TASK PROMPT |
Return the data verbatim, without pictures.

AVAILABLE DATA |
- - - - - - -

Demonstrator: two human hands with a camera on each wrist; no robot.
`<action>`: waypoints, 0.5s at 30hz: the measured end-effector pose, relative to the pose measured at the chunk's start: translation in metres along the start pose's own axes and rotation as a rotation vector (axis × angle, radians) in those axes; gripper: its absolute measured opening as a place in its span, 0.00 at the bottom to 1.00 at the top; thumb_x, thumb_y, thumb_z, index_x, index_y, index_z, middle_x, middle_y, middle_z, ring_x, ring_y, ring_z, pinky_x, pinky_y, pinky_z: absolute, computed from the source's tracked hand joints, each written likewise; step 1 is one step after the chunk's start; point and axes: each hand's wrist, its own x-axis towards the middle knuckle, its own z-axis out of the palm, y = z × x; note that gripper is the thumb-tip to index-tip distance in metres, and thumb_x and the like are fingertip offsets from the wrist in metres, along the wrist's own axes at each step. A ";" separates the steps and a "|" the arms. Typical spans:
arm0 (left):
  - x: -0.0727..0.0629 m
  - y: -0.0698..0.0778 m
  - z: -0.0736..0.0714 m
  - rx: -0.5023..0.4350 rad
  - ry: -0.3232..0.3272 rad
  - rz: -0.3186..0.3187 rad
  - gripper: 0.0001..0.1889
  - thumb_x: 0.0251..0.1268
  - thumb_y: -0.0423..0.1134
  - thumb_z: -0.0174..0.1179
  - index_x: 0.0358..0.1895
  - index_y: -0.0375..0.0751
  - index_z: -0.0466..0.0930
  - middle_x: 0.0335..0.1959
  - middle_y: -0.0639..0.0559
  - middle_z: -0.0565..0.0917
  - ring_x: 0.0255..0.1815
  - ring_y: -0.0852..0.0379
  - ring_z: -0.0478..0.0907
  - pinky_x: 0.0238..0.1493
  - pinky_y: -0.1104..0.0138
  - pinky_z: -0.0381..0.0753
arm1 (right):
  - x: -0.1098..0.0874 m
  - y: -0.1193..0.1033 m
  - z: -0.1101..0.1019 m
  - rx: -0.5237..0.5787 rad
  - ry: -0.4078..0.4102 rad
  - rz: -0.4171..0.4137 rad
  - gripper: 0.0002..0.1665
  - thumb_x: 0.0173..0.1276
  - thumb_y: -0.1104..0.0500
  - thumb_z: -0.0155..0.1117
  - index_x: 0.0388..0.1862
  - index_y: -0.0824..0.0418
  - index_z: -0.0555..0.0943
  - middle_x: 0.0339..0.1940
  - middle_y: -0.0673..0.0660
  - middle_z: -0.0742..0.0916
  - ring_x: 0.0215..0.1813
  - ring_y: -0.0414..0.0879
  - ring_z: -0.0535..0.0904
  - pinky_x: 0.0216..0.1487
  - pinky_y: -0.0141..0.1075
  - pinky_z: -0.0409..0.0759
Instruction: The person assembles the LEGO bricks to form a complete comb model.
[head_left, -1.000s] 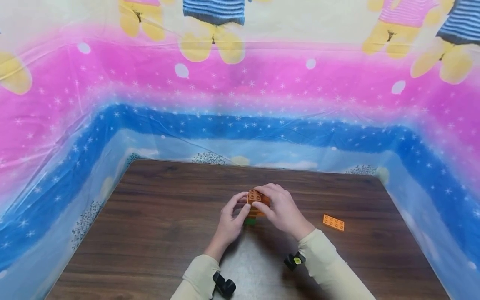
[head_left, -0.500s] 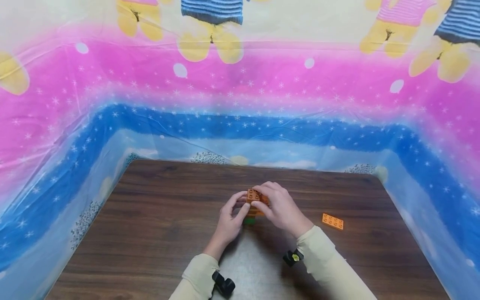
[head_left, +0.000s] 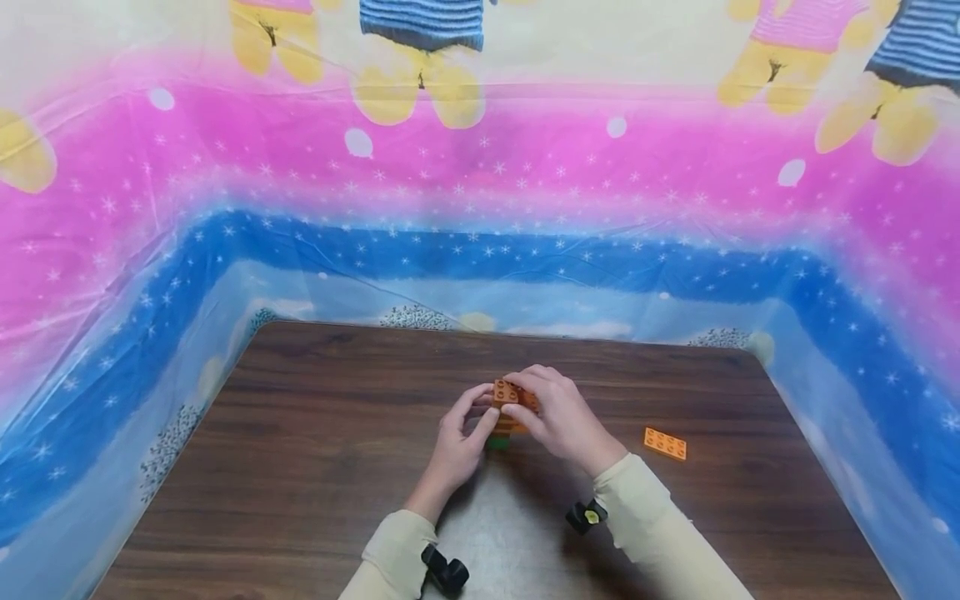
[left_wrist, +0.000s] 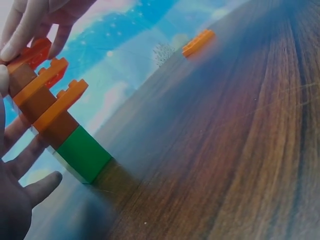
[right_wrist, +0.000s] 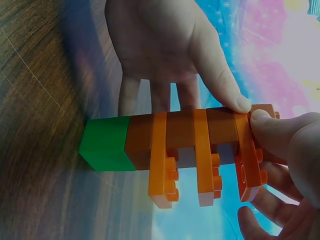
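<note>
A tower of toy building bricks (right_wrist: 180, 129) stands upright on the table, with a green brick (right_wrist: 106, 145) at its foot. Above that, brown bricks alternate with thin orange plates (right_wrist: 204, 155) that jut out to one side, studs up. A brown brick (head_left: 506, 392) tops the stack. My left hand (head_left: 460, 437) holds the tower from the left, thumb at its upper part and fingers spread behind it. At the top, my right hand (head_left: 566, 421) pinches the uppermost brown brick and orange plate, its thumb (right_wrist: 272, 124) on the near face.
A loose orange eight-stud plate (head_left: 665, 443) lies on the dark wooden table (head_left: 337, 467), right of my right hand. A patterned pink and blue cloth (head_left: 450, 250) hangs behind and beside the table edges. Both wrists wear small black cameras (head_left: 446, 572).
</note>
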 end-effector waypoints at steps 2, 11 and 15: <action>0.000 0.000 0.000 -0.002 -0.003 -0.004 0.19 0.81 0.38 0.59 0.70 0.49 0.77 0.59 0.43 0.83 0.63 0.43 0.81 0.65 0.41 0.77 | -0.001 0.001 0.001 0.020 0.006 0.003 0.22 0.71 0.57 0.75 0.61 0.61 0.85 0.50 0.54 0.87 0.51 0.47 0.84 0.47 0.43 0.87; -0.001 0.003 -0.001 -0.011 -0.006 -0.012 0.20 0.80 0.38 0.59 0.70 0.50 0.76 0.61 0.44 0.83 0.63 0.43 0.80 0.66 0.40 0.76 | -0.002 0.003 0.003 0.073 0.019 0.017 0.23 0.71 0.57 0.75 0.62 0.62 0.84 0.50 0.53 0.87 0.49 0.45 0.85 0.47 0.41 0.87; 0.001 0.004 -0.002 -0.041 -0.014 -0.007 0.21 0.80 0.37 0.60 0.72 0.51 0.75 0.61 0.44 0.82 0.63 0.45 0.80 0.66 0.43 0.78 | -0.002 0.004 0.004 0.083 0.020 0.028 0.23 0.70 0.57 0.75 0.61 0.61 0.85 0.50 0.53 0.87 0.49 0.44 0.85 0.47 0.40 0.87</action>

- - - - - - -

OUTPUT BELOW |
Demonstrator: two human hands with a camera on each wrist; no robot.
`<action>`: waypoints, 0.5s at 30hz: the measured end-effector pose, relative to the pose measured at the chunk's start: translation in metres along the start pose's own axes and rotation as a rotation vector (axis × angle, radians) in those axes; gripper: its absolute measured opening as a place in its span, 0.00 at the bottom to 1.00 at the top; thumb_x, thumb_y, thumb_z, index_x, index_y, index_z, middle_x, middle_y, middle_z, ring_x, ring_y, ring_z, pinky_x, pinky_y, pinky_z: absolute, computed from the source's tracked hand joints, each written likewise; step 1 is one step after the chunk's start; point and axes: each hand's wrist, its own x-axis towards the middle knuckle, its own z-axis out of the palm, y = z × x; note that gripper is the thumb-tip to index-tip distance in metres, and thumb_x and the like are fingertip offsets from the wrist in metres, along the wrist's own axes at each step. A ";" separates the steps and a "|" the arms. Typical spans:
arm0 (left):
  - x: -0.0727..0.0629 m
  - y: -0.0698..0.0778 m
  - z: -0.0736..0.0714 m
  - rx: -0.5023..0.4350 rad
  - ry: -0.3232..0.3272 rad
  - rz: -0.3186..0.3187 rad
  - gripper: 0.0001..0.1889
  - thumb_x: 0.0251..0.1268
  - thumb_y: -0.0423..0.1134
  - thumb_z: -0.0174..0.1179
  - index_x: 0.0358..0.1895
  - index_y: -0.0375..0.0751
  - index_z: -0.0466..0.0930
  - middle_x: 0.0335..0.1959
  - middle_y: -0.0639..0.0559
  - middle_z: -0.0565..0.0917
  - ring_x: 0.0255..0.1815
  - ring_y: -0.0852..0.0379
  - ring_z: -0.0478..0.0907
  - pinky_x: 0.0238..0.1493
  - pinky_y: -0.1104..0.0138
  - pinky_z: -0.0381..0.0753
arm1 (right):
  - x: -0.1098..0.0874 m
  - y: -0.1193..0.1033 m
  - z: -0.1101..0.1019 m
  - rx: -0.5237..0.5787 rad
  - ry: -0.4078..0.4102 rad
  - rz: -0.4171..0.4137 rad
  - gripper: 0.0002..0.1665
  - thumb_x: 0.0173..0.1276
  - thumb_y: -0.1104..0.0500
  - thumb_z: -0.0155..0.1117
  - index_x: 0.0388..0.1862
  - index_y: -0.0824..0.0418
  - index_z: -0.0555..0.0943
  - middle_x: 0.0339..0.1940
  - middle_y: -0.0673..0.0660
  - middle_z: -0.0742..0.0916
  - ring_x: 0.0215..0.1813
  - ring_y: -0.0414..0.0879
  - ring_z: -0.0535..0.0904
  - pinky_x: 0.0216..0.1487
  - pinky_y: -0.0141..0.1075
  - pinky_z: -0.0409..0.0759
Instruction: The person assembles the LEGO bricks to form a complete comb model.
[head_left, -1.000s] 
[head_left, -0.500s] 
[head_left, +0.000s] 
[left_wrist, +0.000s] 
[right_wrist, +0.000s] 
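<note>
A tower of toy building bricks (right_wrist: 180, 129) stands upright on the table, with a green brick (right_wrist: 106, 145) at its foot. Above that, brown bricks alternate with thin orange plates (right_wrist: 204, 155) that jut out to one side, studs up. A brown brick (head_left: 506, 392) tops the stack. My left hand (head_left: 460, 437) holds the tower from the left, thumb at its upper part and fingers spread behind it. At the top, my right hand (head_left: 566, 421) pinches the uppermost brown brick and orange plate, its thumb (right_wrist: 272, 124) on the near face.
A loose orange eight-stud plate (head_left: 665, 443) lies on the dark wooden table (head_left: 337, 467), right of my right hand. A patterned pink and blue cloth (head_left: 450, 250) hangs behind and beside the table edges. Both wrists wear small black cameras (head_left: 446, 572).
</note>
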 end-effector waypoints at steps 2, 11 and 15: <action>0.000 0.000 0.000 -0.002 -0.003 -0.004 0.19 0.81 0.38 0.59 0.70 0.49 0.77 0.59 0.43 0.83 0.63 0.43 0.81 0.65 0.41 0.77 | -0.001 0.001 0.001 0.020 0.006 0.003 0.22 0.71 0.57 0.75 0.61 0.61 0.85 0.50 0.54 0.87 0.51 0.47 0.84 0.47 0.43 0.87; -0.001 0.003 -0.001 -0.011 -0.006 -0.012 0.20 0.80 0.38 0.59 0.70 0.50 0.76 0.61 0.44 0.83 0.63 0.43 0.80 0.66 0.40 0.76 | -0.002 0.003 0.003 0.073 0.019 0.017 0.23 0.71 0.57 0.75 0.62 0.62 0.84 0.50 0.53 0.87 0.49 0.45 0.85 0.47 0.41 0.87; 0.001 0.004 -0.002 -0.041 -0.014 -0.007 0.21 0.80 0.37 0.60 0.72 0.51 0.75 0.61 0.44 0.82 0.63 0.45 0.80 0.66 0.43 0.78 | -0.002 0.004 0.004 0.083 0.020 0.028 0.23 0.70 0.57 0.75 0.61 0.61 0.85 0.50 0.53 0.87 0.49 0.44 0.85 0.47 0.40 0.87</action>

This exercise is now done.